## Problem requirements
Read through the records. Copy each line that has the word "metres".

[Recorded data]
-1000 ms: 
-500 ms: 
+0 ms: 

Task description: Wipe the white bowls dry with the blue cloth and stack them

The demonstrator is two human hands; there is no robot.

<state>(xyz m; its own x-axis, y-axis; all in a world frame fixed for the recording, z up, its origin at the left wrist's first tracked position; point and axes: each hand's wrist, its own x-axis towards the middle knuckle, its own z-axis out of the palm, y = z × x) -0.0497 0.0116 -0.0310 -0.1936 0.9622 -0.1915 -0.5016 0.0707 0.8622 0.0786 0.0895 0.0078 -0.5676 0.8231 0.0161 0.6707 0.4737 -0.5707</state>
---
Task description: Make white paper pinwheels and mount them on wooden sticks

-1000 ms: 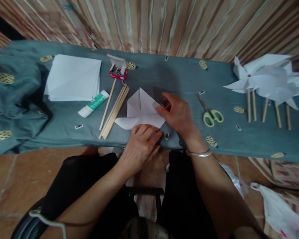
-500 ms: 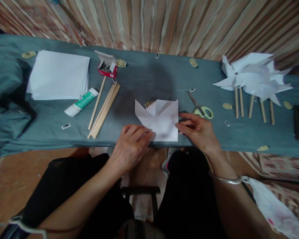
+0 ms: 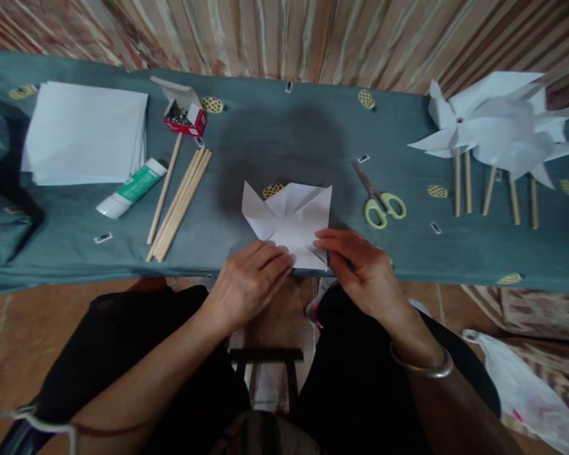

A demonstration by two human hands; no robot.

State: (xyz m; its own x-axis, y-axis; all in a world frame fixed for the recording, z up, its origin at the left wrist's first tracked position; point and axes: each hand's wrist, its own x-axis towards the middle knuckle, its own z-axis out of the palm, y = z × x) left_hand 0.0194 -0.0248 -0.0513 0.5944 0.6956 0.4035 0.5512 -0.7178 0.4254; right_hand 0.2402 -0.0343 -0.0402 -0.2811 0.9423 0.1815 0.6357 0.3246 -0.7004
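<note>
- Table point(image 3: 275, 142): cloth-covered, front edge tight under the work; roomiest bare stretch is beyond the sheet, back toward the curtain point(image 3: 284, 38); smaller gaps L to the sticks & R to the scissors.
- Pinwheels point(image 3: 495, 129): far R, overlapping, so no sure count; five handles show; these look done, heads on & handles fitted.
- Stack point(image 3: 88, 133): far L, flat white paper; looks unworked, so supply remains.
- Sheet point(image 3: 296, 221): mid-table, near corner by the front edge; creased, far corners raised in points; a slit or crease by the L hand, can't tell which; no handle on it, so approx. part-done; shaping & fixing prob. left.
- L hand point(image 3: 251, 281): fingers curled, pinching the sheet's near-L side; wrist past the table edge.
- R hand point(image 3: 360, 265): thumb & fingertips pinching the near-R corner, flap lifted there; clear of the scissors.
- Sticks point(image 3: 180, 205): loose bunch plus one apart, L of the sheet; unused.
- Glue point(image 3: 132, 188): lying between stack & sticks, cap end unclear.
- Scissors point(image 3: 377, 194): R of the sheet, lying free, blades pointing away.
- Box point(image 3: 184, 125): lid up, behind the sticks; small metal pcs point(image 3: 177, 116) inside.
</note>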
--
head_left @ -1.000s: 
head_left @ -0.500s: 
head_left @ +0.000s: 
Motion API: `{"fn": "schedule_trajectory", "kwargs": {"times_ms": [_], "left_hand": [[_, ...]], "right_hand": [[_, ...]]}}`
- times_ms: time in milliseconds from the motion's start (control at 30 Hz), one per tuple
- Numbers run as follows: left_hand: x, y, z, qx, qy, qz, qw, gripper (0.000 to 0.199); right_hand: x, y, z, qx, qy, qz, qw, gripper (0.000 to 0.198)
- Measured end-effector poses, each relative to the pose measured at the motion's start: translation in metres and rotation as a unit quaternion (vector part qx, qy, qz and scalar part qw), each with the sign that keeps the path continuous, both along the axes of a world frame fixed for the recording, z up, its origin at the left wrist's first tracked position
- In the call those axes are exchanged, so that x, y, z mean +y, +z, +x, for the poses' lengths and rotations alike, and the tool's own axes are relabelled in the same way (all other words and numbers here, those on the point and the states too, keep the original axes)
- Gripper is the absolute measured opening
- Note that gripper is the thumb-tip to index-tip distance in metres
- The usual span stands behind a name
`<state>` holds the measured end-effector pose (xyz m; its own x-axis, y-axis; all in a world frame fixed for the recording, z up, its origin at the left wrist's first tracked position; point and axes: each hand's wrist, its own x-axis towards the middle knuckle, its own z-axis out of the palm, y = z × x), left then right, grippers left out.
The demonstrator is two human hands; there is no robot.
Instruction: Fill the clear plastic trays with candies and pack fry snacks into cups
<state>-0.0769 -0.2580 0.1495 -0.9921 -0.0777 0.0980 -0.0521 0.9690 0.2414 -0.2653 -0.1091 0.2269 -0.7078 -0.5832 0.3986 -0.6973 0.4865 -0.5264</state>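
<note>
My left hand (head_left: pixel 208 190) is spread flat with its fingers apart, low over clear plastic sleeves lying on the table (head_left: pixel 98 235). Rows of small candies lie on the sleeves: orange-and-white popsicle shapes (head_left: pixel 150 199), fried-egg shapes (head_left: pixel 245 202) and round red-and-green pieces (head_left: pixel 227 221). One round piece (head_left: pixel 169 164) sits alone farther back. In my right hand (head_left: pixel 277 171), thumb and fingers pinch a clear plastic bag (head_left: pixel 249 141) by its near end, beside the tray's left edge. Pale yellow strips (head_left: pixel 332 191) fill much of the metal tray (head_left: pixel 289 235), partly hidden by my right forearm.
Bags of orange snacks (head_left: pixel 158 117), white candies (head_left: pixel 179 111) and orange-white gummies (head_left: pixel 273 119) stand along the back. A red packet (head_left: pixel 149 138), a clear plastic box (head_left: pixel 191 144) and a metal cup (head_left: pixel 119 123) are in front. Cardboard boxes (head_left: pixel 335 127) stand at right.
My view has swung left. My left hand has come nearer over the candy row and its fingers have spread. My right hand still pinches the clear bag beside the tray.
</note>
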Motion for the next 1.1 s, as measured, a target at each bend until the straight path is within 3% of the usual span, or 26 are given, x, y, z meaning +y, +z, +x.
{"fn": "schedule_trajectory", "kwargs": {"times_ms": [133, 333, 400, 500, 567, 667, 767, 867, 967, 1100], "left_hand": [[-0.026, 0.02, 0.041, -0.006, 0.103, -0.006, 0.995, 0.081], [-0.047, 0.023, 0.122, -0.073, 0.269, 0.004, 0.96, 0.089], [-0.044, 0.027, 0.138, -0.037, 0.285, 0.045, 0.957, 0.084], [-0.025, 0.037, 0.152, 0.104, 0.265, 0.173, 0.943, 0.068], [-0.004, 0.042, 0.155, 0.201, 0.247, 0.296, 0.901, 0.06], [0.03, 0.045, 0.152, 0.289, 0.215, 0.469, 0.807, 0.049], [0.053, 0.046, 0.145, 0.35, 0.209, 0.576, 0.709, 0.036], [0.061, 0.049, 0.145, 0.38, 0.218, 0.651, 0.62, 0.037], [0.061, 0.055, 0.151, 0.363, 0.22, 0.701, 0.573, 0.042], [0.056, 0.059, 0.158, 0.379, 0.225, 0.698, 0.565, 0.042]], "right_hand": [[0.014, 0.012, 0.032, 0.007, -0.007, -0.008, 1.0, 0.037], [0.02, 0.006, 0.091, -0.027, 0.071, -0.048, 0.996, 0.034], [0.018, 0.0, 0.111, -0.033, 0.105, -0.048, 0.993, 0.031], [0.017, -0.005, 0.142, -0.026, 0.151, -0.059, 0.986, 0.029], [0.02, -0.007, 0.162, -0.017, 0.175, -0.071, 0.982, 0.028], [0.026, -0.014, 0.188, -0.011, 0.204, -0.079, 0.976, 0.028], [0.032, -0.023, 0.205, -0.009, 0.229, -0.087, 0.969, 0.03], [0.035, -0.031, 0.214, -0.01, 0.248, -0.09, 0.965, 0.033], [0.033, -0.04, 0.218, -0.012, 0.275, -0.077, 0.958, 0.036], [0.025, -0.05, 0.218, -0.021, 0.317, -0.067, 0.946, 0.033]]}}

## Solution
- Measured end-effector poses, each relative to the pose measured at the motion's start: translation in metres and rotation as a unit quaternion (vector part qx, qy, qz and scalar part qw), each with the sign that keeps the path continuous, both along the axes of a world frame fixed for the recording, z up, its origin at the left wrist's first tracked position
- Note that gripper is the thumb-tip to index-tip distance in metres

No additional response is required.